• YOUR INSTRUCTIONS: Starting at the line that holds "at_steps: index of" and stopping at the line that holds "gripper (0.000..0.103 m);", restate the records below word for word, with both of those lines included.

Records from a dataset
------------
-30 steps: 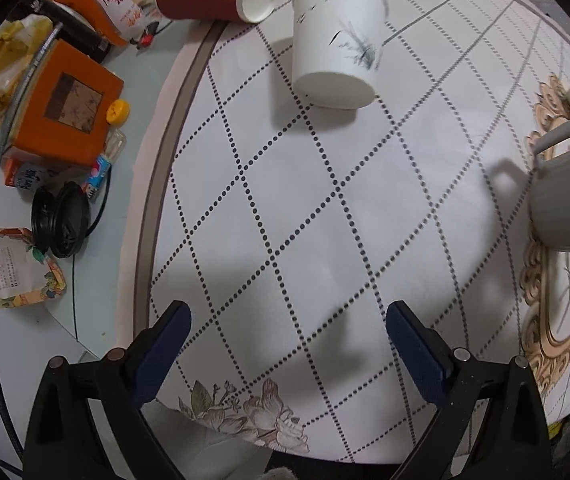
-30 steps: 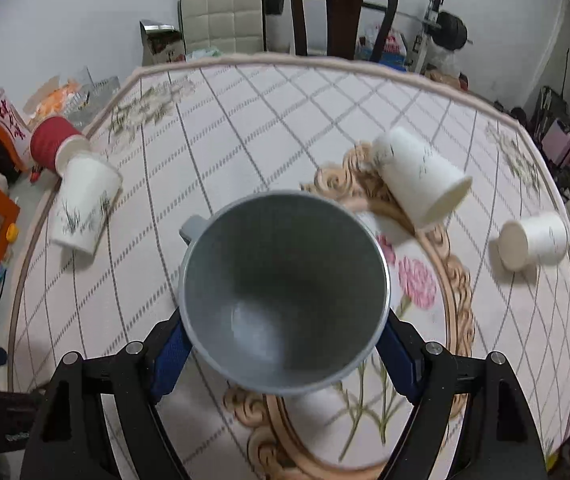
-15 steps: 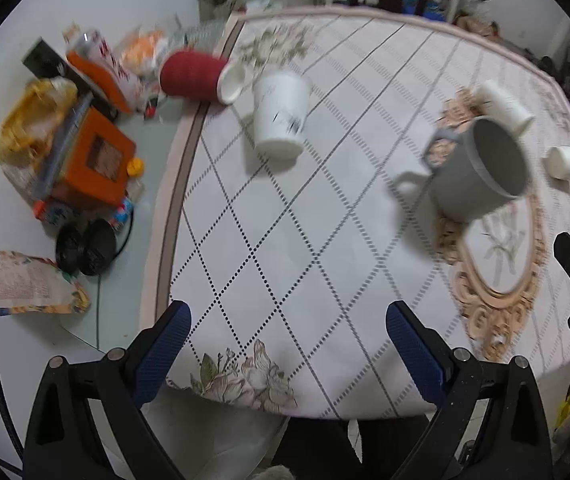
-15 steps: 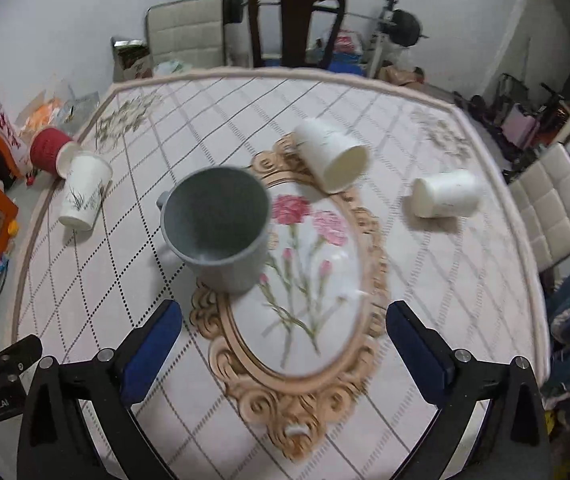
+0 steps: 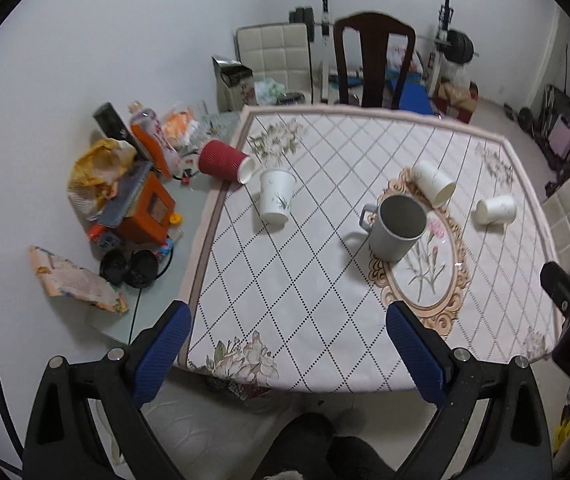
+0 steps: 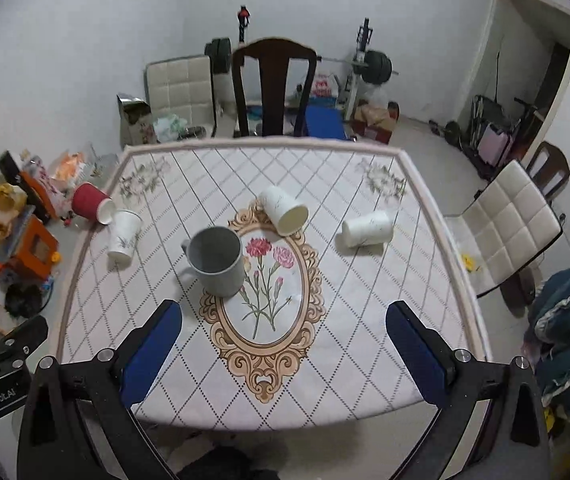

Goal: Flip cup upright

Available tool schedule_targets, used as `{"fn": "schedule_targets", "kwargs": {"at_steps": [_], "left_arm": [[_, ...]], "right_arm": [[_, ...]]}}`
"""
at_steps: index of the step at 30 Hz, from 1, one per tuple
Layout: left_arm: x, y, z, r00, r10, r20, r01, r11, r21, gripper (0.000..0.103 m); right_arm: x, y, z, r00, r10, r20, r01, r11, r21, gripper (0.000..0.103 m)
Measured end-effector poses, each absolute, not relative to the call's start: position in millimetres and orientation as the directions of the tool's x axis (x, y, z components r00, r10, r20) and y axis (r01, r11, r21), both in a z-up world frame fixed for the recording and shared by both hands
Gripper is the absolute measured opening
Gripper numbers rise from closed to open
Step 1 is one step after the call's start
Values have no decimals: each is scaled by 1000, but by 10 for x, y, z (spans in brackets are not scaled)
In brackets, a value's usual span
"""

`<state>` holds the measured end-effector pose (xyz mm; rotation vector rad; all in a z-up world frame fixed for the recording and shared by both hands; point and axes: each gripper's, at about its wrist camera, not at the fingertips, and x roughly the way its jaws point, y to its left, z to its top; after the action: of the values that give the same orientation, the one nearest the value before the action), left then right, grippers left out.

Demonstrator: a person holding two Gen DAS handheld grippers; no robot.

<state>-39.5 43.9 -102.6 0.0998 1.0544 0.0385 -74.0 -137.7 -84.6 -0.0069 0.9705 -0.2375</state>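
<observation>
Left wrist view shows the left hand-held gripper held back over the near edge of the surface, raised well above it and tilted down toward the cloth, its blue-padded fingers spread wide with nothing between them. Right wrist view shows the right hand-held gripper in much the same pose, also pulled back past the near edge, released and carrying nothing; part of the left one's black frame sits at 8 o'clock in that view. One grey mug stands upright, mouth up, on the left rim of the oval floral medallion at the middle of the cloth, its handle toward 9 o'clock, well apart from both grippers. Four disposable cups are on the surface. One white paper cup with a grass print stands mouth down at 9 o'clock from the mug. One red ribbed cup lies on its side just beyond it at the cloth's left border, apparently touching. Two more white cups lie on their sides: one at 1 o'clock from the mug on the medallion's upper rim, the other at 3 o'clock, apart from it. One dark wooden chair stands at the far edge, 12 o'clock.
</observation>
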Motion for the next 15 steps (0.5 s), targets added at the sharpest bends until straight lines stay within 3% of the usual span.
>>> {"fn": "schedule_targets", "kwargs": {"at_steps": [15], "left_arm": [[-1094, 458, -415, 599, 57, -798, -5, 998, 68, 100]], "right_arm": [[-1524, -1281, 22, 624, -179, -761, 163, 982, -98, 103]]}}
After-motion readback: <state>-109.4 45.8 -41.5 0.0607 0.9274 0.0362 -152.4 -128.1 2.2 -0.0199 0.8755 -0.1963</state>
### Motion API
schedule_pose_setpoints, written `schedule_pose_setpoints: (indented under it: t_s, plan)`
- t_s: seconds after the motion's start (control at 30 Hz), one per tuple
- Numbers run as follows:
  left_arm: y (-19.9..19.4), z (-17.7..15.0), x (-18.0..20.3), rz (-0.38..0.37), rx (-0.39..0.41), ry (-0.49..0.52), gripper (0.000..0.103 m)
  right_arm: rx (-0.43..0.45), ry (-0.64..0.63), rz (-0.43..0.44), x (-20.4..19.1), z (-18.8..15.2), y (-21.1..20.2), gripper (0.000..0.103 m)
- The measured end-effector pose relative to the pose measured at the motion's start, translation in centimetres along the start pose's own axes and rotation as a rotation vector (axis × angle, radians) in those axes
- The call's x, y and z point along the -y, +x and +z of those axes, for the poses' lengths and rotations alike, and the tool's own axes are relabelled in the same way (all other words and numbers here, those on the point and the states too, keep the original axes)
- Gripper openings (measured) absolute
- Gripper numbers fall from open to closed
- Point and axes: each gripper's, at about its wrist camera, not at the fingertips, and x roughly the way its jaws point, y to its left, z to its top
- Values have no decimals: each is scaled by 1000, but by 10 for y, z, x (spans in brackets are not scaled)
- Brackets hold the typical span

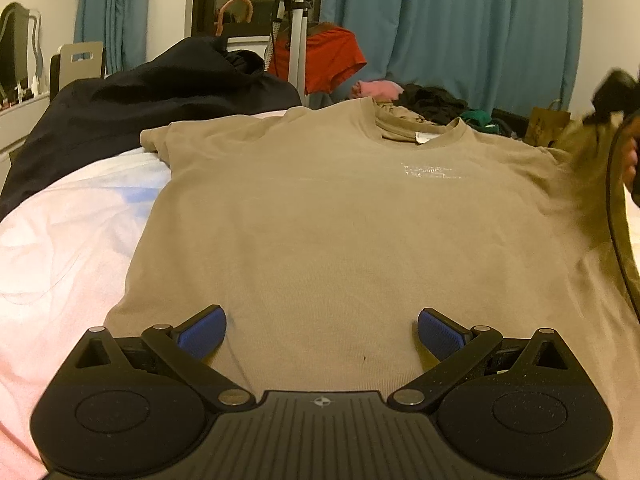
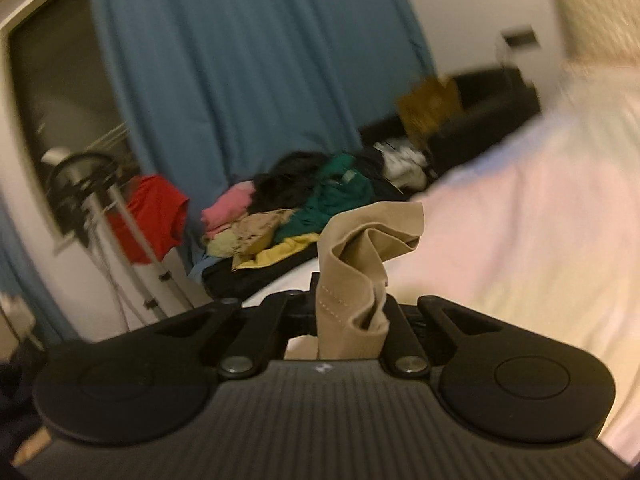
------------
• RESULT OF THIS TASK:
at_steps: index of the step at 30 Hz, from 1, one per tuple
Layout: left_arm: x, y, z, r00, r10, r20, r01, r11, r21, gripper (0.000..0.103 m); right_arm: x, y, z, r00, r10, r20, r01, r11, r21, gripper (0.000..0.103 m)

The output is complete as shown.